Wednesday 15 December 2010

2point5_age_of man and Monday morning

Things aren't always as they appear
2point5_age_of man and Monday morning

I have been experimenting with the Web 2.0 environment now for about 16 days. Time for a little reflection and deciding on how the experience has been. BT still has not delivered service, it is 08:49 on Monday morning the card to which I am connected along with 64 other customers fried on Tuesday morning last week, so a week without my own digital ocean. The digital tide is still being waited upon to come back into the beach. Life can be a beach.

However......, English speaking trait to qualify a positive with a negative. We did not invent Blue Sky thinking, possibly because of our weather turns up clouds. There is that fatal word cloud, even more deadly when linked to computing. I am listening to BBC Radio 4 a smooth American is evangelising the Internet as the panacea for all ills Snake oil salesman, possibly? Internet is only as good as the cables through which it runs.

 As a former scientist (still am actually) I am always tuned into new discoveries. Extremophiles, this I life that does not follow the normal rules, continually turn up. The titanic has microbes that "feed" on Iron, sulphur vents have bacteria that reduce sulphur rather than carbon. The gulf oil spill (who was to blame?) was not as great as billed due to oil digesting bacteria. Copper digesting bacteria must exist, maybe in the underground network of the BT copper mine. Did a little monster eat my internet. Or was it bad planning by Big Business? Bad planning.

As a participant in career change I set myself a number of mission statements related to Web 2.0 and social networking (basically the same thing from what I can see). It is amazing what actually is encompassed by Web 2.0 especially when educationalists start to make lists. The ultimate mission was to familiarize and self teach myself about this new frontier. Bill Gates has been quoted as saying the Internet is (will become?) the biggest University I am starting to agree. When universities first started they were a community of thinkers that coalesced around a teacher. When they started to own buildings they became a moving target that could be identified. Paris' University with teachers such as Abelard were the gurus of their day has had a history of revolting students  (see book Seven Ages of Paris). Students often challenged authority, and by banding together  also often enjoyed privileges other members of society did not enjoy. England realised the danger to the status quo of having such a group in its main cities hence why they gravitated to Oxford and Cambridge. A sort of intellectual penal colony without the participants realising it.

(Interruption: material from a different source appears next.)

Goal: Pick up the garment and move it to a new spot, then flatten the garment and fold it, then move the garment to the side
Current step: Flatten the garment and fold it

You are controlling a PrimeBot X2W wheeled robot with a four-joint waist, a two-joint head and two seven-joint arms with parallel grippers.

I appreciate Bill Gates' statement more for the fact that he left academic study to create or re-engineer something new. Degrees are by their nature historical documents. They are not necessarily cutting edge, more a series of tick boxes to show that you understand the dictionary and can read the map to see how we as society have reached that particular collection of bath water.... Then somebody comes along and throws both baby and bath water out. So the Web 2.0 misison statement for me, is to understand how the soap scum came to ring the bath and still realise that there is a baby in the bath when the plug is pulled. Mixed metaphors but hopefully there will be a flash (not an advert) of understanding that will lead to a working plan.